Your task is to give the number of lines in the listing that include "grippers", and nothing else.
>>>>>
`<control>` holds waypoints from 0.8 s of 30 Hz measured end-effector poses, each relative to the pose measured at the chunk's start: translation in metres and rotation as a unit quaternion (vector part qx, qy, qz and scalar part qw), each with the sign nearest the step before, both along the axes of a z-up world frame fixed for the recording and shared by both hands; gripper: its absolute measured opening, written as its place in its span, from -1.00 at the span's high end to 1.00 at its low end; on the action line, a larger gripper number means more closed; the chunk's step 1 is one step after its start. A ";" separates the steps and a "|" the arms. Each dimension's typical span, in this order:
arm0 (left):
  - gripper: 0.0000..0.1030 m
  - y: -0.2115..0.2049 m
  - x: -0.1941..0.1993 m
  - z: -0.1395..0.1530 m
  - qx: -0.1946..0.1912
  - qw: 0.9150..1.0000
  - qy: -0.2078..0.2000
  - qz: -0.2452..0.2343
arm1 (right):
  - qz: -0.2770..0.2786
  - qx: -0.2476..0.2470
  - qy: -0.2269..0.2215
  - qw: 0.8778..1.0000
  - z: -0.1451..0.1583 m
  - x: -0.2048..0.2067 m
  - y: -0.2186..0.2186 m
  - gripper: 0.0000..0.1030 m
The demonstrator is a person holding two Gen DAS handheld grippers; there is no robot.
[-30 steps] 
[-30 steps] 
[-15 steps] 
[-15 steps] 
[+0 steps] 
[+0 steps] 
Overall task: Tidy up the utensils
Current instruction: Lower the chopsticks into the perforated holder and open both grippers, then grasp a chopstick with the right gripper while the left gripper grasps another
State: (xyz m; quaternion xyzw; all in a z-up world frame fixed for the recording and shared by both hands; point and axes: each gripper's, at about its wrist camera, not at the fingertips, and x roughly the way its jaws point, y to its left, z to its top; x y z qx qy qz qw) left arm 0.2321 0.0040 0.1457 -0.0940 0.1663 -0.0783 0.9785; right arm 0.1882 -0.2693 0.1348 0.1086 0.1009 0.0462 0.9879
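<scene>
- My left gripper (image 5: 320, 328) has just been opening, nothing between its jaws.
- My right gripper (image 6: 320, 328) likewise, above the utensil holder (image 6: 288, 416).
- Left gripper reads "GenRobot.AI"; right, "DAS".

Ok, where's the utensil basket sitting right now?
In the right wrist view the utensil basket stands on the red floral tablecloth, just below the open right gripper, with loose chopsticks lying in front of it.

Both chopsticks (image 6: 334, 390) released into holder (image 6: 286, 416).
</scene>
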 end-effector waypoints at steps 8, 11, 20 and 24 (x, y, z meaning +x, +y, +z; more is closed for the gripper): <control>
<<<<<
*Output of the exercise:*
2